Data entries:
__________________________________________________

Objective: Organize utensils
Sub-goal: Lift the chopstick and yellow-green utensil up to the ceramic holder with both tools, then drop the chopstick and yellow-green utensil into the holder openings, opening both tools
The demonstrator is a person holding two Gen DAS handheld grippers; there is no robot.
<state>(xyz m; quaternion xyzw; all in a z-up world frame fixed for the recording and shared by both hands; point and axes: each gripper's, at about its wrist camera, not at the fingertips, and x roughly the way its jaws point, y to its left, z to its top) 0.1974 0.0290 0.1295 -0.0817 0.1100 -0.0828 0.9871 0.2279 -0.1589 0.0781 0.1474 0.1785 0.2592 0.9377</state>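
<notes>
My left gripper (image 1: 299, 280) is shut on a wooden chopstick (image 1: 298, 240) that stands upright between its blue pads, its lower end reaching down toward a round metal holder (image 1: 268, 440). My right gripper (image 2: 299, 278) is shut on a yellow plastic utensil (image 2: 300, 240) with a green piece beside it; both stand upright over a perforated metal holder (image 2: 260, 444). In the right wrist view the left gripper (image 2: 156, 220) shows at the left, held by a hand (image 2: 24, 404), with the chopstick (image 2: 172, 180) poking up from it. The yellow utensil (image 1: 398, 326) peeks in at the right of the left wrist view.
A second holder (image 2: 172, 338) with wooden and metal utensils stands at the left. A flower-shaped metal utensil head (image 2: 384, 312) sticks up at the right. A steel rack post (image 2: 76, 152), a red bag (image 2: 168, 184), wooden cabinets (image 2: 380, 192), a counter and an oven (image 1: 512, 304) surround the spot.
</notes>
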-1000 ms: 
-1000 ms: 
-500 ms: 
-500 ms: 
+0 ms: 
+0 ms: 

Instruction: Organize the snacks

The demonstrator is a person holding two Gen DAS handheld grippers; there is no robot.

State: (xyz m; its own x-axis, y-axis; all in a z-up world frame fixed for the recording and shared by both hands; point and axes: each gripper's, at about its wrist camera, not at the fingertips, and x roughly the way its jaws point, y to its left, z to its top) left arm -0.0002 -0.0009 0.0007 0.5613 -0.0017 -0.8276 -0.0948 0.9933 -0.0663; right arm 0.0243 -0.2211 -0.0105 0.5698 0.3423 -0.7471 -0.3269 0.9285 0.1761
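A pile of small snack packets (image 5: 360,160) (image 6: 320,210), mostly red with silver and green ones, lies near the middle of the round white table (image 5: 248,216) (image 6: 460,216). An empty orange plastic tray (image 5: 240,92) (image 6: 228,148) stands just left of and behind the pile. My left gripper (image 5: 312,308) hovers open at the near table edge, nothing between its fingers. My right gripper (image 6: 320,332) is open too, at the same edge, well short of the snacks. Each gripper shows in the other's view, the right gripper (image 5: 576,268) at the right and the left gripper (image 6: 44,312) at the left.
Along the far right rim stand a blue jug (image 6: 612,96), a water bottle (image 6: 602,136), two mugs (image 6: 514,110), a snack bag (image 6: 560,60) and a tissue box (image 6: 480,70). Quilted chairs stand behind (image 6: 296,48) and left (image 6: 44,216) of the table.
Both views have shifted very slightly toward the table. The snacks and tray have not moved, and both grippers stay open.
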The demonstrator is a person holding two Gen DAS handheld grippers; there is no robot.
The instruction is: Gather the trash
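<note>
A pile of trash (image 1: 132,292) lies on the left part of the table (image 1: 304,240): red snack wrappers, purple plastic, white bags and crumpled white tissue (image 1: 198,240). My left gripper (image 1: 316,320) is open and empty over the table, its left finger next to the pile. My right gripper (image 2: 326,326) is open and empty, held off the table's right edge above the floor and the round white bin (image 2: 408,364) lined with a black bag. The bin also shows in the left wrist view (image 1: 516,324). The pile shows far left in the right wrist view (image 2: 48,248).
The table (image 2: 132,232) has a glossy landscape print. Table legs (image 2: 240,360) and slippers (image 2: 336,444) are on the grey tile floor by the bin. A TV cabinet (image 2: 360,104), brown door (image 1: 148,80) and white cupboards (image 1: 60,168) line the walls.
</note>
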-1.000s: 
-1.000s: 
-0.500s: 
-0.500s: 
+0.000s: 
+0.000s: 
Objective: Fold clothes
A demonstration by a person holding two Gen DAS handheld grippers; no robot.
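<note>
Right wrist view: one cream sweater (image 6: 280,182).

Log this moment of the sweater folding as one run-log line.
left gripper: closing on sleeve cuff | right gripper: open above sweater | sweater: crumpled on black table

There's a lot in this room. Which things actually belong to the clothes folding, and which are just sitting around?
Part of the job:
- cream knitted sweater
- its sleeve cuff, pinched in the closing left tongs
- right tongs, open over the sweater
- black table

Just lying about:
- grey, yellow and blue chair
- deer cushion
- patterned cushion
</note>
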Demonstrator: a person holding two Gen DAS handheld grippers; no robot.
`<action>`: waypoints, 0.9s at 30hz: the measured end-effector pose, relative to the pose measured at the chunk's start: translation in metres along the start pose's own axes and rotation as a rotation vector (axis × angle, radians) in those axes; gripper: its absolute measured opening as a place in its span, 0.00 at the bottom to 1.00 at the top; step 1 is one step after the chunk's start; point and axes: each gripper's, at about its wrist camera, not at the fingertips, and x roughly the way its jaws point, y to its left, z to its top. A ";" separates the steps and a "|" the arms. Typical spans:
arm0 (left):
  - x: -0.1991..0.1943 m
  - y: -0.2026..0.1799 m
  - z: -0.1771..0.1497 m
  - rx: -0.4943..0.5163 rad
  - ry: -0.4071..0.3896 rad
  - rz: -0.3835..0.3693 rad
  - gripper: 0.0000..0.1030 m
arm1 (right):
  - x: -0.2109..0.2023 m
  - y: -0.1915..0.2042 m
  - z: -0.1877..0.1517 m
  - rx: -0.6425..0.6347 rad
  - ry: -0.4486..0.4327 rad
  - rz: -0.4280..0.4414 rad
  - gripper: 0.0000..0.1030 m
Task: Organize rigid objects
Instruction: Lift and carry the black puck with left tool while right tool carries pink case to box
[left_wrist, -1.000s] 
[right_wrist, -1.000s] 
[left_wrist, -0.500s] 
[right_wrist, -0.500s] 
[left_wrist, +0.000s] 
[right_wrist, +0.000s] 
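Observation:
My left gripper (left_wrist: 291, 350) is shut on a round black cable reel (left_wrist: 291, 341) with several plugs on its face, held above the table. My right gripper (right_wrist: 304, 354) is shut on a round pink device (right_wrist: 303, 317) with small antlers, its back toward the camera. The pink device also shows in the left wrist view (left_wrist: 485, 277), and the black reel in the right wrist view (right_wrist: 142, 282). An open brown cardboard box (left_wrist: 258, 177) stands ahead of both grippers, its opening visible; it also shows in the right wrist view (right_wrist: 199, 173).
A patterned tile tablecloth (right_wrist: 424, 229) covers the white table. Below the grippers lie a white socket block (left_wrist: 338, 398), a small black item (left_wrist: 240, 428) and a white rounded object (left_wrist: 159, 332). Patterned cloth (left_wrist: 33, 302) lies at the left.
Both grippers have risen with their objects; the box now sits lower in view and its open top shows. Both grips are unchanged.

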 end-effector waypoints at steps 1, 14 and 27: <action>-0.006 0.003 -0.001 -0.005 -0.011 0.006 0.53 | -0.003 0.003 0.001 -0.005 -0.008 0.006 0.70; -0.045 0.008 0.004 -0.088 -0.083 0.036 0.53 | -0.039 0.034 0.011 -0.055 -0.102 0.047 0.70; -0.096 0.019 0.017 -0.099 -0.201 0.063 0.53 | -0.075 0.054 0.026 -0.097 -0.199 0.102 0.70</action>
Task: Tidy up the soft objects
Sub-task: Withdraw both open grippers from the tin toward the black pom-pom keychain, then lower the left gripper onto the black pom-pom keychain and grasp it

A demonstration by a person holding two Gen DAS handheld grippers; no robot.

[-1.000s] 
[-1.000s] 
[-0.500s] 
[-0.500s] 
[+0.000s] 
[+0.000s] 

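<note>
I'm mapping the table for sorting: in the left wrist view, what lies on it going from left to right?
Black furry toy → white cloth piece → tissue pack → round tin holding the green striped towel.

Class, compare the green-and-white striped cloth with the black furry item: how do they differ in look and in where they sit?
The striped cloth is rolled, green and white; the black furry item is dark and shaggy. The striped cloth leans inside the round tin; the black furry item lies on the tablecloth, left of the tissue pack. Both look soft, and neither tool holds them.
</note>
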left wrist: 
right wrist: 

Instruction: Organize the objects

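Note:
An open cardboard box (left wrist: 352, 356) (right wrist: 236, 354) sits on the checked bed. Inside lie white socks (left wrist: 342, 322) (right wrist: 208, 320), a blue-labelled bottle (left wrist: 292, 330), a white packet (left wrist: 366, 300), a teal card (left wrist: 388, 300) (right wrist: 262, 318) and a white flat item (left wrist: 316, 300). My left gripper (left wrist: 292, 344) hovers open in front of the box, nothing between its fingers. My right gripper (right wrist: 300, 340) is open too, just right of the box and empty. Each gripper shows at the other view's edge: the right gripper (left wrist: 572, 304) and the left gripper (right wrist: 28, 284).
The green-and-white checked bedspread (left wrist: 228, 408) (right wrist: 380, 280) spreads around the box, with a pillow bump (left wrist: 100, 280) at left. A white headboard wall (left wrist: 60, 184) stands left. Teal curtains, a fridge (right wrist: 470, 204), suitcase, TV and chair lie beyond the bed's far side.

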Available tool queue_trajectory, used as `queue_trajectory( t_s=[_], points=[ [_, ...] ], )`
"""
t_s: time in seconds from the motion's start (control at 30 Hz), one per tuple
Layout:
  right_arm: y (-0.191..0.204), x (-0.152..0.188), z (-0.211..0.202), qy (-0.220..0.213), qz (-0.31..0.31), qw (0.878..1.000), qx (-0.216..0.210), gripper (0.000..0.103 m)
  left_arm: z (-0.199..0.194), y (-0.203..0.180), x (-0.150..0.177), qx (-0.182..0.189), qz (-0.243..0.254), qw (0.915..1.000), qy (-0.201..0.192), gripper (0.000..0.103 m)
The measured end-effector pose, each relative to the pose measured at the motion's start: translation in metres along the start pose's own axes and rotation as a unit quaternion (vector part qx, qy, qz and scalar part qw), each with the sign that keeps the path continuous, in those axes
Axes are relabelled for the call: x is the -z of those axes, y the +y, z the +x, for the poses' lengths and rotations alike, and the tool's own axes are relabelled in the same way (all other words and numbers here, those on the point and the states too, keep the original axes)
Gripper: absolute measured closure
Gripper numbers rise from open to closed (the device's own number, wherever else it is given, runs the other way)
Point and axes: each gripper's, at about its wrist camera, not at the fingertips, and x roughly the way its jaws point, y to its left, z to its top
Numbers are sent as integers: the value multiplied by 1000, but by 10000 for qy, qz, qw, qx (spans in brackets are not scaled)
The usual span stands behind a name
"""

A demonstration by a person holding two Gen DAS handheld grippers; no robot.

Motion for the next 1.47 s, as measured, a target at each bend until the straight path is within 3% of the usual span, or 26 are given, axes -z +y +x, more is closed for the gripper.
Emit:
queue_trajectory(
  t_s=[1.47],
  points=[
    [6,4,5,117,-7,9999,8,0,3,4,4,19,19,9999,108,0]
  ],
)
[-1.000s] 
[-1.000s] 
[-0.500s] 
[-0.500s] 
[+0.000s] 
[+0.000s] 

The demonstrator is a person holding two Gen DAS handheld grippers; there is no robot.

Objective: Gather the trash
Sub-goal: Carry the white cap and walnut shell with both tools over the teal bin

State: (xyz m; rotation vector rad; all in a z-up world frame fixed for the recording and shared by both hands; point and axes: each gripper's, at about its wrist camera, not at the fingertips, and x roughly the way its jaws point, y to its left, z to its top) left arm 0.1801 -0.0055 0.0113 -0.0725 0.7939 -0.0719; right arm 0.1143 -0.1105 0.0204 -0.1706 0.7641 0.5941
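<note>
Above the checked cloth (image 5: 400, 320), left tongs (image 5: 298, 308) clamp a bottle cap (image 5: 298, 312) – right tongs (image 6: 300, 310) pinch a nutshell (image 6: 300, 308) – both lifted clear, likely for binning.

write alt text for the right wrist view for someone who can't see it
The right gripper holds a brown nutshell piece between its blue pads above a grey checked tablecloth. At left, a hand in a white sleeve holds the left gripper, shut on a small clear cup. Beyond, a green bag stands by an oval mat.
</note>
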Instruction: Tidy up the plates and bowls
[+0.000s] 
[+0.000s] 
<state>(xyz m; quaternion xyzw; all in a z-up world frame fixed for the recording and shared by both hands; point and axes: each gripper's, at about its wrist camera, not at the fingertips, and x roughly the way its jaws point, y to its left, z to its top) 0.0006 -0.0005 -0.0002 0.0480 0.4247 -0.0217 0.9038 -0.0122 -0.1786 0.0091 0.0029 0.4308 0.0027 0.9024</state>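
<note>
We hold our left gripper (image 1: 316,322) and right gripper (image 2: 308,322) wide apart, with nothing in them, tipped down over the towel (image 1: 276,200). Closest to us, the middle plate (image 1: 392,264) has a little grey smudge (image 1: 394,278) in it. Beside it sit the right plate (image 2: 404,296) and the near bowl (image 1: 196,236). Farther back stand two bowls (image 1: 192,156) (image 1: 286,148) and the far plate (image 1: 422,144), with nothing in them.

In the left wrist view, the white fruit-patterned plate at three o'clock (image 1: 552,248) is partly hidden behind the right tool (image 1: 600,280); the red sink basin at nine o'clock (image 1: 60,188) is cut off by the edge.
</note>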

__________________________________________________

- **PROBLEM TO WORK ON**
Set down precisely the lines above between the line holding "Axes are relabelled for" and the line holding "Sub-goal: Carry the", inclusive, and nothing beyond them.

- **EXERCISE RESULT**
Axes are relabelled for the call: x is the -z of those axes, y the +y, z the +x, for the poses' lengths and rotations alike, and the tool's own axes are relabelled in the same way (all other words and numbers here, those on the point and the states too, keep the original axes)
Gripper: absolute measured closure
Gripper numbers rise from open to closed (the device's own number, wherever else it is given, runs the other way)
Point and axes: each gripper's, at about its wrist camera, not at the fingertips, and x roughly the way its jaws point, y to its left, z to its top
Numbers are sent as integers: the value multiplied by 1000, but by 10000 for qy, qz, qw, qx (spans in brackets are not scaled)
The usual span stands behind a name
"""

A demonstration by a person holding two Gen DAS handheld grippers; no robot.

Motion for the next 1.47 s, as measured, a target at each bend until the straight path is within 3% of the usual span, or 26 are given, axes -z +y +x, more is closed for the gripper.
Emit:
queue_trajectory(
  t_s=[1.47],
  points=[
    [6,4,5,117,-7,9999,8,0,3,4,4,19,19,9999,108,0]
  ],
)
[-1.000s] 
[-1.000s] 
[-0.500s] 
[-0.500s] 
[+0.000s] 
[+0.000s] 

The demonstrator is a person holding two Gen DAS handheld grippers; there is no robot.

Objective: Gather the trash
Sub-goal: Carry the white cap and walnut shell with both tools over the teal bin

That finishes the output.